REQUIRED WORK:
From the first line to the last, print the data exactly as it appears.

DATA PROVIDED:
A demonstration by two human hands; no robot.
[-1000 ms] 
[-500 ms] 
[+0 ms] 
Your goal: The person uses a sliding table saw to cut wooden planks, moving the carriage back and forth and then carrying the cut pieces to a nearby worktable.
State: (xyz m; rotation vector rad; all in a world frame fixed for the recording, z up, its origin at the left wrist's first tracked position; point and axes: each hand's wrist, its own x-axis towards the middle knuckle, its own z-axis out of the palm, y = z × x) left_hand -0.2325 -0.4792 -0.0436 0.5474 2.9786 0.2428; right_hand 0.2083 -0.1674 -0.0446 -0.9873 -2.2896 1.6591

YOUR SOLUTION:
A demonstration by two human hands; no robot.
[-1000 ms] 
[-500 ms] 
[+0 ms] 
Your goal: The person uses a sliding table saw to cut wooden planks, moving the carriage back and forth and then carrying the cut pieces to a nearby worktable.
State: (xyz m; rotation vector rad; all in a world frame fixed for the recording, z up, its origin at the left wrist's first tracked position; point and axes: each hand's wrist, its own x-axis towards the middle knuckle, its own z-axis out of the palm, y = z × x) left_hand -0.2325 -0.4792 -0.0436 0.5474 2.9786 0.2428; right_hand 0.2083 -0.1674 -0.0446 -0.9873 -2.2896 1.6591

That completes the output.